Warum die Angebote für Kinder in der „Langen Nacht der Museen“ am 28. Januar so spannend waren (Von Dr. Ruth Schilling)

Volles Programm auch für Kinder bei der Langen Nacht der Museen in Berlin

Draußen fielen die ersten Schneeflocken des Winters, drinnen war es gemütlich und dunkel.

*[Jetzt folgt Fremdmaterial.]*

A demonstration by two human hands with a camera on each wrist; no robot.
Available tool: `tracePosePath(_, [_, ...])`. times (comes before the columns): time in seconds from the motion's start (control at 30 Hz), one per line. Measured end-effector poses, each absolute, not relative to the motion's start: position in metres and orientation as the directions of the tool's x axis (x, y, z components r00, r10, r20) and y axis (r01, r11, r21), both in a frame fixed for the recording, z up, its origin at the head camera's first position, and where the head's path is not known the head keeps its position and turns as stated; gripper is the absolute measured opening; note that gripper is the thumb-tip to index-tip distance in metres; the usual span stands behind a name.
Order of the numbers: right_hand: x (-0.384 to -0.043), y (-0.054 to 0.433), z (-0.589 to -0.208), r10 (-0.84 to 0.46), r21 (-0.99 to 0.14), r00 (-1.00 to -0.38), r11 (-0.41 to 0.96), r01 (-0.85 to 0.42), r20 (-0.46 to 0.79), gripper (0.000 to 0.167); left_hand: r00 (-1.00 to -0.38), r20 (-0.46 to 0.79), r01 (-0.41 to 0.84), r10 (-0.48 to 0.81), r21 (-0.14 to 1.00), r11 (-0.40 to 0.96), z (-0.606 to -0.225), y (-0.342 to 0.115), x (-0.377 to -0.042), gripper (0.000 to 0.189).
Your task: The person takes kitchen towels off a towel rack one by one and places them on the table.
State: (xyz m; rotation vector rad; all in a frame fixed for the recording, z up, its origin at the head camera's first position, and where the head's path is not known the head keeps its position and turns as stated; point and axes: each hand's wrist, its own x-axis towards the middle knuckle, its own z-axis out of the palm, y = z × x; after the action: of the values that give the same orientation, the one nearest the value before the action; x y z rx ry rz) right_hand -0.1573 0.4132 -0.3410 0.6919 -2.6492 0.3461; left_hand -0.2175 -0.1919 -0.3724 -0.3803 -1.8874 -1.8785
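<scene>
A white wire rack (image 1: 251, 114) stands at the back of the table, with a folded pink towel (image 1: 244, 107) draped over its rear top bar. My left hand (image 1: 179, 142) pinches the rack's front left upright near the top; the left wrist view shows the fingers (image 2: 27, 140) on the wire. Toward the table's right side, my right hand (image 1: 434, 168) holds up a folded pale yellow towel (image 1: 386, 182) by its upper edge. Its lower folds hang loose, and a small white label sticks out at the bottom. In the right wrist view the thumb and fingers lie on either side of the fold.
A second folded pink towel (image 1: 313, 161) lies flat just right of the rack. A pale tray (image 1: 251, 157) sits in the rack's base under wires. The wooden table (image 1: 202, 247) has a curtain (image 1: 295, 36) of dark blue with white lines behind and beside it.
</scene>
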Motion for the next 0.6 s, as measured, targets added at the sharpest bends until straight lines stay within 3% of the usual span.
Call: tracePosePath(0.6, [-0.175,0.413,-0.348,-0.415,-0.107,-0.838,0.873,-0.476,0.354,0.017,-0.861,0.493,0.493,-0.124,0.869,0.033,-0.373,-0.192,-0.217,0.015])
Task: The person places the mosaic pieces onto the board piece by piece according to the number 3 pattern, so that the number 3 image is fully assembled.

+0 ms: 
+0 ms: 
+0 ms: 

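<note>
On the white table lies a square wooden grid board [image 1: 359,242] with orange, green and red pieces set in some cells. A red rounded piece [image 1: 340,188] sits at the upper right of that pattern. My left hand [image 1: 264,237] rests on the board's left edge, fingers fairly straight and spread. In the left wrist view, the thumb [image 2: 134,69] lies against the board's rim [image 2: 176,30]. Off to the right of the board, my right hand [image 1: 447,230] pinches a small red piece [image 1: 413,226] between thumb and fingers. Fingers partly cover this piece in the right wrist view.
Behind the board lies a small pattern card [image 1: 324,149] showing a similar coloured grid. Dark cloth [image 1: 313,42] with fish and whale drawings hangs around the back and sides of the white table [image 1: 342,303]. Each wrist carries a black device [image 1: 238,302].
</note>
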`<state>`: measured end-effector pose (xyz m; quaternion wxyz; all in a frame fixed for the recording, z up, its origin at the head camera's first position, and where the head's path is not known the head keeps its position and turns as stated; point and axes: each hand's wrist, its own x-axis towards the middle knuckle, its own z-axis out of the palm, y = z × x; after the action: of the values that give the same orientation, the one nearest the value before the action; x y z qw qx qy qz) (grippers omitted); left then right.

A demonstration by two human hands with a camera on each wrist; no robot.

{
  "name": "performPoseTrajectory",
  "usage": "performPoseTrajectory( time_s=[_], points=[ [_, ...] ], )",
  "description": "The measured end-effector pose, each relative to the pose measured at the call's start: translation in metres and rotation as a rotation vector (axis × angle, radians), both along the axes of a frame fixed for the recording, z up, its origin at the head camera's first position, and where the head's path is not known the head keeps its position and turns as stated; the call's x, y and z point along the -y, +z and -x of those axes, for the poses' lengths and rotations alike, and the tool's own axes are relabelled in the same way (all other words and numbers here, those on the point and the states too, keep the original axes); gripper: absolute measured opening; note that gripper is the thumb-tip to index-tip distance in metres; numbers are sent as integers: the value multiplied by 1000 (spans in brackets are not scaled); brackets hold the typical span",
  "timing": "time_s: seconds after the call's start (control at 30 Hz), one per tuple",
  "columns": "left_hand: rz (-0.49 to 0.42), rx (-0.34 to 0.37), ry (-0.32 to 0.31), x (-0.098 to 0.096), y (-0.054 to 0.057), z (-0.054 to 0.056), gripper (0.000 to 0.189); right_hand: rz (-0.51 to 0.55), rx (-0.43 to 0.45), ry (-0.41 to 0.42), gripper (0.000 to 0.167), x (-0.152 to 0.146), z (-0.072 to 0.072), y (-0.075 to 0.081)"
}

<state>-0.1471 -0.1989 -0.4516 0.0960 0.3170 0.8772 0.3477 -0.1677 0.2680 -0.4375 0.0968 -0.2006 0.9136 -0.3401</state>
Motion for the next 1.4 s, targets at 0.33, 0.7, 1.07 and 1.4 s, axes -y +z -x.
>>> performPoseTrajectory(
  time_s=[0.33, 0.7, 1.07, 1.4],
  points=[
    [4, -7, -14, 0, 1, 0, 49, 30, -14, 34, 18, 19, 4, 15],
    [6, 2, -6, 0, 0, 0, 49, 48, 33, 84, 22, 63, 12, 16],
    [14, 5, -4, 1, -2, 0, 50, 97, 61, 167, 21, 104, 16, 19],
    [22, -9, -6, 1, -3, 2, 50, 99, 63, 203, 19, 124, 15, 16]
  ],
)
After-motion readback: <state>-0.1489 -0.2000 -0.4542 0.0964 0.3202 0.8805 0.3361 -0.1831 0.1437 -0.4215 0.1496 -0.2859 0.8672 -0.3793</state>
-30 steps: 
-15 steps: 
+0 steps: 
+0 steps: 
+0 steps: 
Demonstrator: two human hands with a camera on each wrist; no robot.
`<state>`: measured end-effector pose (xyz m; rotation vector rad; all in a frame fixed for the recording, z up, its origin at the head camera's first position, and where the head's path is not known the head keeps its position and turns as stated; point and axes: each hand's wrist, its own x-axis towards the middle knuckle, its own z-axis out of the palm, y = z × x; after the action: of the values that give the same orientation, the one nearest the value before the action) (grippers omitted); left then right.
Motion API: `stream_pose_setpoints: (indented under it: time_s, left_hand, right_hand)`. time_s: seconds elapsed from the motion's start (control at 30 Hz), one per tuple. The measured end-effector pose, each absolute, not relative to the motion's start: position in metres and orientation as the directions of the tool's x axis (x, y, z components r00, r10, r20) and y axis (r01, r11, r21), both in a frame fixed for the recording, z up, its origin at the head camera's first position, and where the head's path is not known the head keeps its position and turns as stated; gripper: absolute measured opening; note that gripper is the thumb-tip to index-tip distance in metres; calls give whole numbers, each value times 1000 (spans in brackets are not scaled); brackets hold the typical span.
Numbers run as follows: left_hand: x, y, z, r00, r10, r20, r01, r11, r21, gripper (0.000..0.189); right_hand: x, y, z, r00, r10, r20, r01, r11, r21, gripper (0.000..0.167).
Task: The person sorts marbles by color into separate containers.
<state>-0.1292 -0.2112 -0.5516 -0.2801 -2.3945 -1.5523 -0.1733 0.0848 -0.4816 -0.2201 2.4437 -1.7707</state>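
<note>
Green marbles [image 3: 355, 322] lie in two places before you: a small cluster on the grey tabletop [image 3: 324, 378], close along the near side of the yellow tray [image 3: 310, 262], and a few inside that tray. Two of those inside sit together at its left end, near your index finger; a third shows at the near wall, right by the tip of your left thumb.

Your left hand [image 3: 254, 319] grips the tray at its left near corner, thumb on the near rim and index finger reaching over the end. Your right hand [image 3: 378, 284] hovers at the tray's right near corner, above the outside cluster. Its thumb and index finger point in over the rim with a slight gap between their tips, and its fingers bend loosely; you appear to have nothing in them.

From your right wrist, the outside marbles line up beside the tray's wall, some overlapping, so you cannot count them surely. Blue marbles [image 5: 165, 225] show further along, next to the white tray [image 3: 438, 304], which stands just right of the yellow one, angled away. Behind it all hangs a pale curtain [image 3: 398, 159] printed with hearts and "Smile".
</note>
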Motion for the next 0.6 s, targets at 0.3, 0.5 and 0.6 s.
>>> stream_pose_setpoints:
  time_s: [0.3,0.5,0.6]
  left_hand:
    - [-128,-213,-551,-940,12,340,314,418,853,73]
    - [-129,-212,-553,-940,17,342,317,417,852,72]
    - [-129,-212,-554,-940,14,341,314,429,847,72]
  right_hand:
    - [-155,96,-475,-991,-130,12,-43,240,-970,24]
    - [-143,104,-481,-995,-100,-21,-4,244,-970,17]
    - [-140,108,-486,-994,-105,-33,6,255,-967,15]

Eine Rakete startete, ein Mann hüpfte auf dem Mond, das Sternbild des Großen Bären leuchtete auf …

„Eine kleine Sternenreise“, so hieß das gleichzeitig anschauliche, aber auch anspruchsvolle Programm des Berliner Planetariums, einer altvertrauten West-Berliner Institution, die bei ehemaligen West-Berlinerinnen und West-Berlinern Kindheitserinnerungen wachruft. Still und andächtig konnte man zu Beginn in den Berliner Abendhimmel eintauchen, der – hell erleuchtet, wie er ist – keinen besonders klaren Blick auf das nächtliche Schauspiel von Sternen, Sternschnuppen und Planeten bietet. Doch dann wurde es dunkel, Sternbilder wurden erklärt, wir reisten auf den Mond, lernten die gewaltige Hitze der Sonnen kennen und die ersten Grundzüge des Planetensystems. Das war nicht nur für Vierjährige spannend, sondern auch für Geisteswissenschaftler mit einem schlecht ausgeprägten Orientierungssinn, die am Himmel nur den Großen Wagen identifizieren können. Eine nur 45-minütige Veranstaltung, die einen aber voll Staunen zurückließ und mit dem Wunsch, bald wieder in diese Wunderwelt des Himmels zu reisen …

Pirat im Labyrinth

Staunen konnten wir dann auch im „Labyrinth“, dem Kinder-Museum an der Osloer Straße. Gefasst hatten wir uns auf ein kleines Hinterzimmer, wo es einige Spiele und Konstruktionen gibt. Doch erwartet wurden wir von einer großen, umgebauten Fabrikhalle, für die die Bezeichnung „Kinderparadies“ eine Untertreibung darstellt. Unten versuchte ein König mit majestätisch lauter Stimme zusammen mit sehr hübsch gewandeten Gehilfinnen Berliner Gören Tänze der friderizianischen Epoche beizubringen (leise Zweifel, ob der Alte Fritz das wirklich gut gefunden hätten, wurden durch die Begeisterung der kleinen und großen Kinder im Keim erstickt), oben hieß es, ein kindertaugliches Museumsobjekt nach dem anderen zu entdecken, vom Kasperlespiel bis hin zum Piratenschiff, einem Guckpanorama auf Kinderhöhe, einem Lichtlabyrinth, einem Rabentreffspiel…..Einziger Wermutstropfen: wir mussten dann doch irgendwann gehen. Mit einem schreienden Knaben, der so laut verlangte „hier bleiben, will hier bleiben! “, dass die Wände des Labyrinths wackelten.